MDS’nin kansere dönüşme riski düşük olanlar ilk başta tedaviye ihtiyaç duymayabilir, ancak bir doktor gelecekte kan sayımlarını dikkatle izleyecektir.
Tedavinin amacı, semptomları yönetirken kan dolaşımındaki kan hücrelerinin sayısını ve türünü normale döndürmeye çalışmaktır.
Tedavi şunları içerebilir:
- Destekleyici tedavi: Seçenekler arasında kan transfüzyonu, fazla demirden kurtulmak için ilaçlar, büyüme faktörü ilaçlar ve antibiyotikler bulunur.
- İmmünsüpresan tedavi: Bu, bağışıklık sisteminin aktivitesini azaltır ve kemik iliğinin kan hücrelerini oluşturmasını sağlar.
- Kemoterapi: AML’yi geliştirme riski daha yüksek olanlarda.
- Kemik iliği nakli.
Başa çıkmak ve destek
MDS nadiren tedavi edilir, bu nedenle bu durumda olan bireyler genellikle tedaviyi tamamlayamazlar. Tedaviyi bitirenlerin bile, semptomları tartışmak, fizik muayenesi ve kan testleri yapmak için düzenli olarak doktorlarını ziyaret etmeleri gerekecektir.
Tedavinin herhangi bir yan etkisi varsa, bunları durdurmanın veya azaltmanın yolları olabileceğinden, insanların doktorlarına söylemeleri önemlidir.
Bazı yaşam tarzı seçimleri, insanların MDS ile baş etmesini de kolaylaştırır. Bunlar şunları içerir:
- sigarayı bırakmak
- alkol alımını azaltma
- sağlıklı bir diyetin ardından
- yeterli egzersiz yapmak
- stres seviyelerini kontrol altında tutmak
Yaşam tarzı değişikliklerinin sağlayabileceği fiziki avantajların yanı sıra, bazı değişiklikler insanların MDS ile duygusal olarak ilgilenmelerine de yardımcı olabilir.

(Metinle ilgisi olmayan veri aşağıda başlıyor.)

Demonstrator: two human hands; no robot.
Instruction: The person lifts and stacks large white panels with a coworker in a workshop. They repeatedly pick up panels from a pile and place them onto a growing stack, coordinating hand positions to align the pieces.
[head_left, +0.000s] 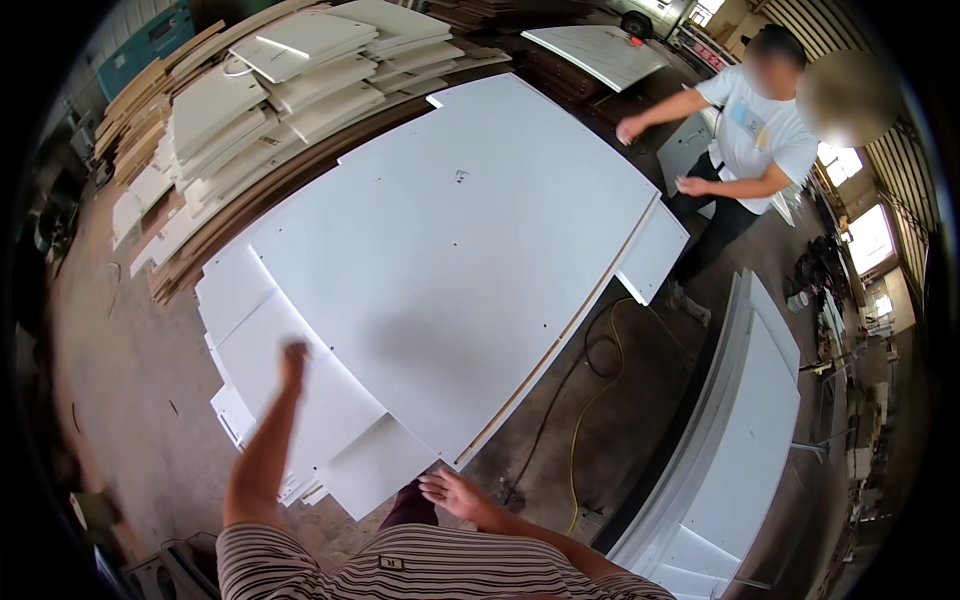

MDS’li bir kişi, aileden, arkadaşlardan, destek gruplarından, çevrimiçi topluluklardan veya danışmanlardan gelen duygusal desteklerden yararlanabilir.
Hangi çalışmalar bireye bağlı olacaktır, ama insanlara kendi hastalıklarıyla uğraşmaya çalışmamaları tavsiye edilir.